▸ What you need to do
Without changing a word, copy every line of the listing below and leave out the images.

▸ Available data
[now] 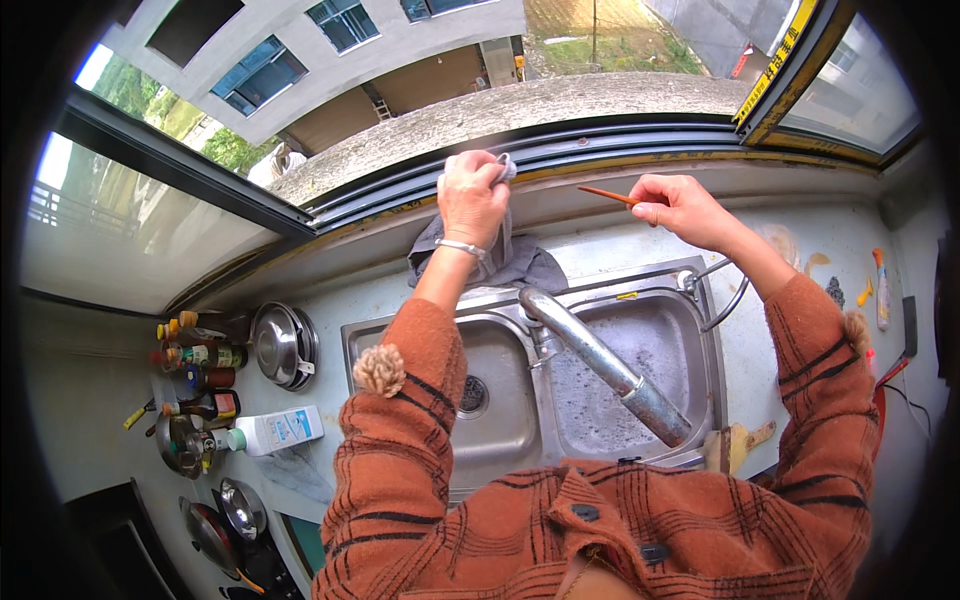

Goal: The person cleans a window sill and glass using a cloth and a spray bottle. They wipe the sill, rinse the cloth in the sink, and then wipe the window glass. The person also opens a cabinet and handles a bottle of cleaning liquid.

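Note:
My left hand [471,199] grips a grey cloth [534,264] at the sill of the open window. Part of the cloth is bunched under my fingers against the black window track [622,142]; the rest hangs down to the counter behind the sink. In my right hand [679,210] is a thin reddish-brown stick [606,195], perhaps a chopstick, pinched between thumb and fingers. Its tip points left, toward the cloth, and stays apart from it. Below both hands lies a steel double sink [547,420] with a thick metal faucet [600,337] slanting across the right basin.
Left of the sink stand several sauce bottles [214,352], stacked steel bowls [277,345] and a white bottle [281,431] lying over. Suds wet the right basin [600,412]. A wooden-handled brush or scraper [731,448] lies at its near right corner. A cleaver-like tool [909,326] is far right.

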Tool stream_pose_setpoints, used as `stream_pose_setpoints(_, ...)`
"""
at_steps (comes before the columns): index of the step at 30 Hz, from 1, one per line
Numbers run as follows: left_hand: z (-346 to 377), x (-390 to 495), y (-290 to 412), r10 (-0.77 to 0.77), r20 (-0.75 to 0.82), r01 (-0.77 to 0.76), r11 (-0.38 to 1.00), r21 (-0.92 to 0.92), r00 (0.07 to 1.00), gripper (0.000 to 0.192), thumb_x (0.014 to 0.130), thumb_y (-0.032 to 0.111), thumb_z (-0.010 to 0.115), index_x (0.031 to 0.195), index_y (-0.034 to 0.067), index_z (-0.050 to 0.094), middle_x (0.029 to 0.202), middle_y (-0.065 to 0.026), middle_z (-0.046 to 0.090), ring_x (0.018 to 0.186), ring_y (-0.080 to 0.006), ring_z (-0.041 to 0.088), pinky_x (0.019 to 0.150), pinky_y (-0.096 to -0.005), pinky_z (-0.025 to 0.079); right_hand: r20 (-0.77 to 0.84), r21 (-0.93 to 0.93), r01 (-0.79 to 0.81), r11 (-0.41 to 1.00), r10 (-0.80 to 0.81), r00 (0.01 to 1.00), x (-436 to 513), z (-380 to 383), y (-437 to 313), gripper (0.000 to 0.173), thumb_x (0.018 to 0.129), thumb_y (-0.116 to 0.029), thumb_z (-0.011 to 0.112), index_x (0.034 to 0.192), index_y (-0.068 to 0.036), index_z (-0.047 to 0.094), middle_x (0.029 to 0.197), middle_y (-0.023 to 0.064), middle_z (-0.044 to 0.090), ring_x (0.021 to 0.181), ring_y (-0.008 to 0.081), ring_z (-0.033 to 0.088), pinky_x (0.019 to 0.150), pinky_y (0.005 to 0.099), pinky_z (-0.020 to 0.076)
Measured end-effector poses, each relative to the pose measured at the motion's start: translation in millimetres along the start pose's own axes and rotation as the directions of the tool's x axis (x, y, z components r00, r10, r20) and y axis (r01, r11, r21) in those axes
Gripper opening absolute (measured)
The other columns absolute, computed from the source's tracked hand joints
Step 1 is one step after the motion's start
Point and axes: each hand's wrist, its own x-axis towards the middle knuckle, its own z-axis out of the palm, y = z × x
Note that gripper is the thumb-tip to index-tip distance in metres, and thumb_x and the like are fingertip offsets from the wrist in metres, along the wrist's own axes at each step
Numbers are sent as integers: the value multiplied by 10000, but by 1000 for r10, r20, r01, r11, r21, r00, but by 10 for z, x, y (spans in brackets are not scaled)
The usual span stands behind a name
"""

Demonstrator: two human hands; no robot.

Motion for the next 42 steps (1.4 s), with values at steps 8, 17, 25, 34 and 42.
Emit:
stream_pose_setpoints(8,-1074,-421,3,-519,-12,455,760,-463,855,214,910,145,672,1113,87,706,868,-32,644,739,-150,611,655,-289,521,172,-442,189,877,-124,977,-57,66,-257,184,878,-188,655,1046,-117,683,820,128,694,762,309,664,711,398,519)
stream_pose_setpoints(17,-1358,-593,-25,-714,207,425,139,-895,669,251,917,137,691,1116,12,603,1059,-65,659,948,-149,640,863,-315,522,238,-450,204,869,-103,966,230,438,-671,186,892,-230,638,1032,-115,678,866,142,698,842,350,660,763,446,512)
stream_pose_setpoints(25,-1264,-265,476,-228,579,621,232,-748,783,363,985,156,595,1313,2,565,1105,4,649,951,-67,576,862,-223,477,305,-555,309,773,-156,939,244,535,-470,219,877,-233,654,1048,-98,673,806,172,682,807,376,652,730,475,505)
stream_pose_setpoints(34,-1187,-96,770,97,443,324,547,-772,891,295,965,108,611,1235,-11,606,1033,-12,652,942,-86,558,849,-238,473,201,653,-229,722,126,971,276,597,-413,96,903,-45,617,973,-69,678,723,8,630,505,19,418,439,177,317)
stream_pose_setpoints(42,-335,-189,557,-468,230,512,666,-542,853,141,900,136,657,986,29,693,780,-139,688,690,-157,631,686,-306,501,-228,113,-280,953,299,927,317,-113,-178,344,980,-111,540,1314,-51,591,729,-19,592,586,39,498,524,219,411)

▸ Exercise answer
[now] 

Goal: The person cleans a window sill and glass using a cloth and a spray bottle. They wipe the sill, rinse the cloth in the sink, and then wipe the window glass. The person also opens a cabinet and handles a bottle of cleaning liquid.

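Note:
My left hand [471,199] grips a grey cloth [534,264] at the sill of the open window. Part of the cloth is bunched under my fingers against the black window track [622,142]; the rest hangs down to the counter behind the sink. In my right hand [679,210] is a thin reddish-brown stick [606,195], perhaps a chopstick, pinched between thumb and fingers. Its tip points left, toward the cloth, and stays apart from it. Below both hands lies a steel double sink [547,420] with a thick metal faucet [600,337] slanting across the right basin.
Left of the sink stand several sauce bottles [214,352], stacked steel bowls [277,345] and a white bottle [281,431] lying over. Suds wet the right basin [600,412]. A wooden-handled brush or scraper [731,448] lies at its near right corner. A cleaver-like tool [909,326] is far right.
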
Tool stream_pose_setpoints, used as `stream_pose_setpoints(_, ...)`
"""
at_steps (comes before the columns): index of the step at 30 Hz, from 1, one per line
Numbers run as follows: left_hand: z (-346 to 377), x (-390 to 495), y (-290 to 412), r10 (-0.77 to 0.77), r20 (-0.75 to 0.82), r01 (-0.77 to 0.76), r11 (-0.38 to 1.00), r21 (-0.92 to 0.92), r00 (0.07 to 1.00), gripper (0.000 to 0.192), thumb_x (0.014 to 0.130), thumb_y (-0.032 to 0.111), thumb_z (-0.010 to 0.115), index_x (0.031 to 0.195), index_y (-0.034 to 0.067), index_z (-0.050 to 0.094), middle_x (0.029 to 0.202), middle_y (-0.065 to 0.026), middle_z (-0.046 to 0.090), ring_x (0.018 to 0.186), ring_y (-0.080 to 0.006), ring_z (-0.041 to 0.088), pinky_x (0.019 to 0.150), pinky_y (-0.096 to -0.005), pinky_z (-0.025 to 0.079); right_hand: r20 (-0.77 to 0.84), r21 (-0.93 to 0.93), r01 (-0.79 to 0.81), r11 (-0.41 to 1.00), r10 (-0.80 to 0.81), r00 (0.01 to 1.00), x (-436 to 513), z (-380 to 383), y (-437 to 313), gripper (0.000 to 0.173), thumb_x (0.018 to 0.129), thumb_y (-0.116 to 0.029), thumb_z (-0.011 to 0.112), index_x (0.034 to 0.192), index_y (-0.068 to 0.036), index_z (-0.047 to 0.094), middle_x (0.029 to 0.197), middle_y (-0.023 to 0.064), middle_z (-0.044 to 0.090), ring_x (0.021 to 0.181), ring_y (-0.008 to 0.081), ring_z (-0.033 to 0.088), pinky_x (0.019 to 0.150), pinky_y (0.005 to 0.099), pinky_z (-0.020 to 0.076)
Measured end-effector poses, each relative to the pose measured at the motion's start: translation in millimetres along the start pose's own axes and rotation as the directions of the tool's x axis (x, y, z components r00, r10, r20) and y axis (r01, r11, r21) in those axes
Gripper opening absolute (measured)
The other columns absolute, computed from the source's tracked hand joints
Step 1 is one step after the motion's start
Point and axes: each hand's wrist, its own x-axis towards the middle knuckle, its own z-axis out of the palm, y = z × x
Note that gripper is the thumb-tip to index-tip distance in metres, and thumb_x and the like are fingertip offsets from the wrist in metres, along the wrist's own axes at each step
Numbers are sent as integers: the value multiplied by 10000, but by 1000 for r10, r20, r01, r11, r21, r00, but by 10 for z, x, y (spans in brackets are not scaled)
The usual span stands behind a name
"""

Demonstrator: two human hands; no robot.

Motion for the next 42 steps (1.4 s), with values at steps 8, 17, 25, 34 and 42.
Emit:
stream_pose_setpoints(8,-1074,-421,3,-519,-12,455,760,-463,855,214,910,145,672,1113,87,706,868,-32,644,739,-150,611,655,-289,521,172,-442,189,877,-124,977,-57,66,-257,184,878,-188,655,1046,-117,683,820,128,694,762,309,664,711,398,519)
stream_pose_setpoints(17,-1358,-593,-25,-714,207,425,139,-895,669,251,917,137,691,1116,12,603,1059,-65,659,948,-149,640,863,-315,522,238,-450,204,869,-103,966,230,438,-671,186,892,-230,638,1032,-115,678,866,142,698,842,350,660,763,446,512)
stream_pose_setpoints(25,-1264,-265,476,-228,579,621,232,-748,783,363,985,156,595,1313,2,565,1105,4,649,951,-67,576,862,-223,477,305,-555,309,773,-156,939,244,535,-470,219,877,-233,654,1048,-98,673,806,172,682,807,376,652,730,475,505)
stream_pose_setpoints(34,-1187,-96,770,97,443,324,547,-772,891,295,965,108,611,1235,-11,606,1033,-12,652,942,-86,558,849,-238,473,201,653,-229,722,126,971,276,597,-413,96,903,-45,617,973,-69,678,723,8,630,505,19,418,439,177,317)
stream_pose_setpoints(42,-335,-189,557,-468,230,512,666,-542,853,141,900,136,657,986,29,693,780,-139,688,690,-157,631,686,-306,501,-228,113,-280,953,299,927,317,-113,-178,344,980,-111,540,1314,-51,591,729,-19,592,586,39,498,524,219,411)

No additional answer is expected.